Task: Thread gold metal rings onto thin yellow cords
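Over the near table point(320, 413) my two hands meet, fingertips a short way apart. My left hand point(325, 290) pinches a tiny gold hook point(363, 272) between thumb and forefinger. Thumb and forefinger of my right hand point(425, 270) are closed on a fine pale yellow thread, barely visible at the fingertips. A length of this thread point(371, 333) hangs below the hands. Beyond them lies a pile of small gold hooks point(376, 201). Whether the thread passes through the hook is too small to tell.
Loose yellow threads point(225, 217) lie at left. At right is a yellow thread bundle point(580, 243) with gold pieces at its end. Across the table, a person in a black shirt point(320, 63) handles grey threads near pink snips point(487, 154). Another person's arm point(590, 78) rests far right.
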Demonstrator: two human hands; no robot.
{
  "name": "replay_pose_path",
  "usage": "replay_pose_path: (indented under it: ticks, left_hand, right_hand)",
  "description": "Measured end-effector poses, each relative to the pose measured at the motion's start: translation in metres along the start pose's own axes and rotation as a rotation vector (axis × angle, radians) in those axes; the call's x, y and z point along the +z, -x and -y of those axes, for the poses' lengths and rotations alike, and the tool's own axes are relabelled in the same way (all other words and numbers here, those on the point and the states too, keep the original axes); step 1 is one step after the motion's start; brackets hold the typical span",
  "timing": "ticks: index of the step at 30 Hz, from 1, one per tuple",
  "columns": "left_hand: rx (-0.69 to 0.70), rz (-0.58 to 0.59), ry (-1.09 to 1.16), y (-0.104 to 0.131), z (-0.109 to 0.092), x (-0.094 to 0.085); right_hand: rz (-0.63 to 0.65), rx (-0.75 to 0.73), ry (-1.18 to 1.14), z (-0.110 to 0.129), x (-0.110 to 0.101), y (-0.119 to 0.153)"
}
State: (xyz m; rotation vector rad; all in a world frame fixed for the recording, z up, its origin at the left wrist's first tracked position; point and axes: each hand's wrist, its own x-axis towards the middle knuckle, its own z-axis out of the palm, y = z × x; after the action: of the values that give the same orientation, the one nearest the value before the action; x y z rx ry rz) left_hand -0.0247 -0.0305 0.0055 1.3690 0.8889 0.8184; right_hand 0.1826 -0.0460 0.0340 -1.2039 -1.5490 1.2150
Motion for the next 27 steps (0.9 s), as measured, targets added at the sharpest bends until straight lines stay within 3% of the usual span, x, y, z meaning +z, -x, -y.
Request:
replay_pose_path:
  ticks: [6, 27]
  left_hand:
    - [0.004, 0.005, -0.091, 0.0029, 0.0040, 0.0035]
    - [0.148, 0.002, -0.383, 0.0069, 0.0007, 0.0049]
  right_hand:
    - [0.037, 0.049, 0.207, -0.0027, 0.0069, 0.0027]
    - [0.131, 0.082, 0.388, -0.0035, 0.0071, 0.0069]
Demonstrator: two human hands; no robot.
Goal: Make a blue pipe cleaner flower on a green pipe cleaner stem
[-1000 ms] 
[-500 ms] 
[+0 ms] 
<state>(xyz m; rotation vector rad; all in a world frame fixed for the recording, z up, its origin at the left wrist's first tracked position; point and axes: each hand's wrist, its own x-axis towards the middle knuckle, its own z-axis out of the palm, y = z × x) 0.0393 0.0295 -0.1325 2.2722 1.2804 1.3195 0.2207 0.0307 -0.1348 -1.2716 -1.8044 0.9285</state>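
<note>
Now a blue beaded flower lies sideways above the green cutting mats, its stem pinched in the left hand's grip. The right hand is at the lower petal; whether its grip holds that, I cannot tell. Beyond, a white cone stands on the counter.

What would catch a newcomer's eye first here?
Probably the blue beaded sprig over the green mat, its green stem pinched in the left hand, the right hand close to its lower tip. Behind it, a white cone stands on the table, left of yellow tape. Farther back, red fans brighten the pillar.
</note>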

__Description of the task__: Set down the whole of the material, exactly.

__Written answer__:
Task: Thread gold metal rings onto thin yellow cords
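Over the near table point(320, 413) my two hands meet, fingertips a short way apart. My left hand point(325, 290) pinches a tiny gold hook point(363, 272) between thumb and forefinger. Thumb and forefinger of my right hand point(425, 270) are closed on a fine pale yellow thread, barely visible at the fingertips. A length of this thread point(371, 333) hangs below the hands. Beyond them lies a pile of small gold hooks point(376, 201). Whether the thread passes through the hook is too small to tell.
Loose yellow threads point(225, 217) lie at left. At right is a yellow thread bundle point(580, 243) with gold pieces at its end. Across the table, a person in a black shirt point(320, 63) handles grey threads near pink snips point(487, 154). Another person's arm point(590, 78) rests far right.
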Demonstrator: two human hands; no robot.
{
  "name": "replay_pose_path",
  "usage": "replay_pose_path: (indented under it: ticks, left_hand, right_hand)",
  "description": "Measured end-effector poses, each relative to the pose measured at the motion's start: translation in metres along the start pose's own axes and rotation as a rotation vector (axis × angle, radians) in those axes; the call's x, y and z point along the +z, -x and -y of those axes, for the poses' lengths and rotations alike, and the tool's own axes are relabelled in the same way (all other words and numbers here, those on the point and the states too, keep the original axes); step 1 is one step after the motion's start; brackets hold the typical span",
  "timing": "ticks: index of the step at 30 Hz, from 1, one per tuple",
  "columns": "left_hand: rx (-0.69 to 0.70), rz (-0.58 to 0.59), ry (-1.09 to 1.16), y (-0.104 to 0.131), z (-0.109 to 0.092), x (-0.094 to 0.085); right_hand: rz (-0.63 to 0.65), rx (-0.75 to 0.73), ry (-1.18 to 1.14), z (-0.110 to 0.129), x (-0.110 to 0.101), y (-0.119 to 0.153)"
}
State: (xyz m; rotation vector rad; all in a world frame fixed for the recording, z up, its origin at the left wrist's first tracked position; point and axes: each hand's wrist, its own x-axis towards the middle knuckle, its own z-axis out of the palm, y = z × x; after the action: of the values that give the same orientation, the one nearest the value before the action; x y z rx ry rz) left_hand -0.0247 -0.0305 0.0055 1.3690 0.8889 0.8184; right_hand 0.1826 -0.0460 0.0340 -1.2039 -1.5490 1.2150
Motion for the next 27 steps (0.9 s), as measured, targets added at the sharpest bends until straight lines stay within 3% of the usual span, x, y, z meaning +z, -x, -y.
Request:
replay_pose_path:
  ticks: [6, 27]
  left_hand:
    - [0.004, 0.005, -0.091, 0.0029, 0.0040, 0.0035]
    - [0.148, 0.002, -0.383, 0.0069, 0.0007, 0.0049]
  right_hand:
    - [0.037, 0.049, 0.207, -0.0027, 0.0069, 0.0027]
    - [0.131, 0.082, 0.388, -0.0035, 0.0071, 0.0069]
Demonstrator: two human hands; no robot.
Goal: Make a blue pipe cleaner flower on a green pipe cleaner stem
[-1000 ms] 
[-500 ms] 
[+0 ms] 
<state>(xyz m; rotation vector rad; all in a world frame fixed for the recording, z up, its origin at the left wrist's first tracked position; point and axes: each hand's wrist, its own x-axis towards the middle knuckle, its own z-axis out of the palm, y = z × x) 0.0393 0.0295 -0.1325 2.2722 1.2804 1.3195 0.2207 0.0307 -0.1348 -1.2716 -1.8044 0.9285</state>
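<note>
Now a blue beaded flower lies sideways above the green cutting mats, its stem pinched in the left hand's grip. The right hand is at the lower petal; whether its grip holds that, I cannot tell. Beyond, a white cone stands on the counter.

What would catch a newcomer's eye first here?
Probably the blue beaded sprig over the green mat, its green stem pinched in the left hand, the right hand close to its lower tip. Behind it, a white cone stands on the table, left of yellow tape. Farther back, red fans brighten the pillar.
</note>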

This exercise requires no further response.